Applicable Scenarios

The Native format mainly targets the following scenarios:

  • Data migration between Doris clusters: Efficiently transfer data between different Doris clusters.
  • Data backup and restore: Export Doris table data to Native files for archival, then load them back when needed.
  • Bulk data exchange: Move large volumes of data with the highest efficiency within Doris internal pipelines.

Tip: If you need to exchange data with external systems, use general-purpose formats such as CSV, JSON, Parquet, or ORC instead of Native.

Supported Load Methods

The following table lists the load methods that support the Native format and their typical uses:

Load MethodTypical UseDocumentation Link
Stream LoadPush local Native files over HTTPStream Load
Broker LoadAsynchronously load Native files from object storage / HDFSBroker Load
INSERT INTO FROM S3 TVFRead Native files directly from S3 via SQLS3 TVF
INSERT INTO FROM HDFS TVFRead Native files directly from HDFS via SQLHDFS TVF

Usage Examples

The following examples show how to use the Native format with different load methods. Choose the appropriate method based on the data source (local file / object storage / HDFS) and load mode (synchronous / asynchronous).

Load Local Native Files via Stream Load

Applicable scenario: A Native file resides on the local machine or on a server that can access the FE HTTP port, and you need a fast synchronous load.

Steps:

  1. Prepare the Native file example.native.
  2. Use curl to push the file through the Stream Load interface, and specify the format with the request header format: native.
curl --location-trusted -u <user>:<passwd> \
-H "format: native" \
-T example.native \
http://<fe_host>:<fe_http_port>/api/example_db/example_table/_stream_load

Load from Object Storage via Broker Load

Applicable scenario: The Native file is stored in remote storage such as S3 (or an S3-compatible object store), and you need an asynchronous batch load.

Key points:

  • Specify the Native file path in DATA INFILE.
  • Explicitly declare the format with FORMAT AS "native".
  • Provide the authentication and connection information required to access the object storage in WITH S3.
LOAD LABEL example_db.example_label
(
DATA INFILE("s3://bucket/example.native")
INTO TABLE example_table
FORMAT AS "native"
)
WITH S3
(
...
);

Load via INSERT INTO with TVF

Applicable scenario: You want to read remote Native files directly with SQL and write them into a target table, making it easy to combine with query, filter, and transformation logic.

Key points:

  • Specify uri and format = "native" in the TVF parameters.
  • Use INSERT INTO ... SELECT to write the read result into the target table.
INSERT INTO example_table
SELECT *
FROM S3
(
"uri" = "s3://bucket/example.native",
"format" = "native",
...
);

FAQ

Q1: Can the Native format be used to exchange data with external systems?

Not recommended.
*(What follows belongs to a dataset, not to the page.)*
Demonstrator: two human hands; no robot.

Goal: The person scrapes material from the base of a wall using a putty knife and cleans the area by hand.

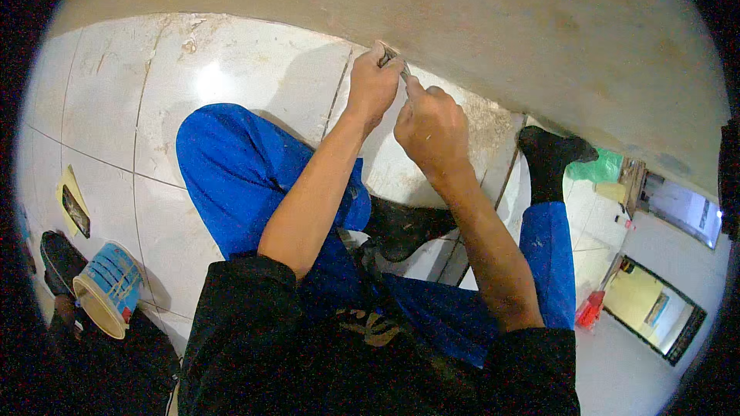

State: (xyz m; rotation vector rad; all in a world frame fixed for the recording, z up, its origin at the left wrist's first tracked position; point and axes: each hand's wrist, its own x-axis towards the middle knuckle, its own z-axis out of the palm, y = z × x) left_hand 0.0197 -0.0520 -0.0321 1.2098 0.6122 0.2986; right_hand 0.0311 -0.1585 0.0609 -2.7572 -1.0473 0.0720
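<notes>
Both my hands meet close to where the plastered wall [520, 29] joins the white tiled floor [254, 52]. In my left hand [373, 84] is one end of a small, dark, thin tool [388, 58], its kind too small to tell. My right hand [436, 124] is curled beside it, a finger stretched to the tool's other end; whether it grips the tool is partly hidden. Pale dust and residue [488, 121] lie on the tiles along the wall, right of my hands. My blue-trousered legs are folded and spread around the work spot.
A blue and white plastic bucket [110, 289] stands at lower left beside a person's black shoe [60, 260]. Near it lies a yellow piece with a dark rectangle [75, 202]. Green plastic [595, 166] and a red object [589, 309] are at right, by a doorway [653, 306].
</notes>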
Native is a binary format dedicated to Doris and is not compatible with external systems. For cross-system data exchange, prefer general-purpose formats such as CSV, JSON, Parquet, or ORC.

Q2: Why is the Native format recommended for data flow within Doris?

The Native format aligns with Doris internal data structures, so serialization and deserialization overhead is minimal. As a result, it delivers the highest load efficiency between Doris clusters or in backup scenarios.

Q3: Which load methods support the Native format?

Stream Load, Broker Load, and INSERT INTO ... FROM S3 / HDFS TVF are currently supported. See the "Supported Load Methods" section above for details.